I am still in my cloistered solitude.

I like it very much. Of course I miss Mark, and even the dogs, a bit, but I will be sorry when it comes to an end and I have got to depart from the hallowed portals to the not-terribly-academic climate of taxi driving. It is lovely to be in a place where everybody has an earnest expression and thinks that philosophical analysis is important.

Not that I have seen many Everybodys. I have spent almost all of today writing my story by myself in my cell. I woke up and got dressed and sat at my desk. That was everything. One could not ask for a more perfect start to the day. I did not bother with laundry or conversation, dog-emptying or visiting the Post Office. I simply sat down and composed myself into an attitude of contemplative creativity.

Obviously in between I read the newspaper and tried not to look at Facebook.

Still I got plenty written, and was almost sorry when lunchtime came around and I had to go and meet my tutor.

We have devised the most splendid system of tutoring possible, in that instead of sitting demurely staring at one another across an office desk, we met up for lunch, with wine, and promptly talked our heads off for two hours. I think I must be fortunate in having possibly the nicest, most encouraging tutor in the academic universe, because I came away from the meeting entirely convinced of my own genius and determined to write more before bedtime.

She is also clever and observant and very interesting to listen to. More, she had gone through everything I had written and covered it in very useful and copious notes. Better still, they were right. I have one tutor at the moment whom I privately think is a bit of a muppet, and whose opinion I would ignore even if they were telling me the time whilst looking at an Apple Watch. This tutor is not at all in the same mould. She is sharp and helpful and has already published lots of books.

The time passed too quickly. I could have stayed there all afternoon, but we both had other places to go, and regretfully, eventually we had to part, and I had to pedal like mad to get back in time for my next meeting, which was with a student assessor who assessed me and agreed that I was indeed a student, after which I returned to my contemplation.

I had just returned to my cell when the fire alarm went off, and we all had to go and hang around outside the porters’ lodge until the student who had forgotten about the toast under the grill had been suitably reprimanded by an irate porter and we were all allowed to return. I had not been terribly alarmed by it, and had delayed the Immediate Exit Do Not Pass Go Do Not Collect Two Hundred Pounds, to dress in shoes and socks and a warm jersey, and to retrieve everything I did not wish to be incinerated, but most of the rest of the students are young, and docile, and were standing around shivering in little huddles, in bare feet and vests. It is nice to have grown up.

I was pleased to return to my cell, and returned to my story with relish.

It is probably just as well I am doing so much sitting around. It is helping to compensate for the frantic cycling I am doing all the rest of the time.

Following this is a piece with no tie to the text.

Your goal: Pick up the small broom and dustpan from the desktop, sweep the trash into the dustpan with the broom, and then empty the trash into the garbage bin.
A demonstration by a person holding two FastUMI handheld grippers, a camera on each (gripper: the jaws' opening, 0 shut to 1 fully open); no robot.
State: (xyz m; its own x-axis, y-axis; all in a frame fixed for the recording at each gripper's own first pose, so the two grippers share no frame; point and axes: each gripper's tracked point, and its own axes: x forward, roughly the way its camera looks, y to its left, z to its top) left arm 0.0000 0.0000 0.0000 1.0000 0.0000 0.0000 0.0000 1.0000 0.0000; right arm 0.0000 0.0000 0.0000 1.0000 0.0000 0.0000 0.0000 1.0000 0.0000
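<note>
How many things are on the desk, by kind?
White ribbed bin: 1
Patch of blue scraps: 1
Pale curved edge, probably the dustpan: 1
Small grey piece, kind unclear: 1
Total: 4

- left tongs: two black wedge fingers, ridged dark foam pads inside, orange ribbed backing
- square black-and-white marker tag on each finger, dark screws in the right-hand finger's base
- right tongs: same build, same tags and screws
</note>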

As you may have noticed, I am not one of life’s natural cyclists. In fact, I think I am more probably one of life’s natural grumpy taxi drivers, and my new method of transport is leaving me with decidedly wobbly legs. Cycling is a lot harder than driving. There is no mirror to look behind oneself, which means that any anxiety about anything approaching from the rear can only be offset by a death-defying glance over one’s shoulder, probably accompanied by a wobbly swerve all over the road. Trying to do the waving thing to indicate which way one intends to go is even worse, because a hand actually has to be removed from its steely grip on the handle bars and wagged about perilously in the air. So far I have not been squished by a bus, but there is still time.

I am going to go. I am going to write a bit more before I retire to bed.

I will see you tomorrow.

PS. I know what a cloister is. It is like the part of Hogwarts where Harry Potter is always getting collared by Snape. Still it is a splendidly evocative word so I have applied it to the covered walkway bit outside Lucy Cavendish, which does not count really because of the lack of medieval splendour, but I don’t care, it is my diary and I can say what I want.

 

2 Comments

  1. Peter Hodgson Reply

    Very envious of you and your experiences. There is a word for it but my befuddled mind won’t let me access it. It means enjoying second hand your experiences. Never mind, it is still delightful to hear how much you are enjoying Cambridge. What I can’t understand is why you have never mentioned before that you were doing a degree there. It must have slipped your mind. What you need to do now is to get a couple of best sellers under your shirt and then apply to be a lecturer at Cambridge. Sounds it might be just up your street. Mark could make a fortune mending bicycles.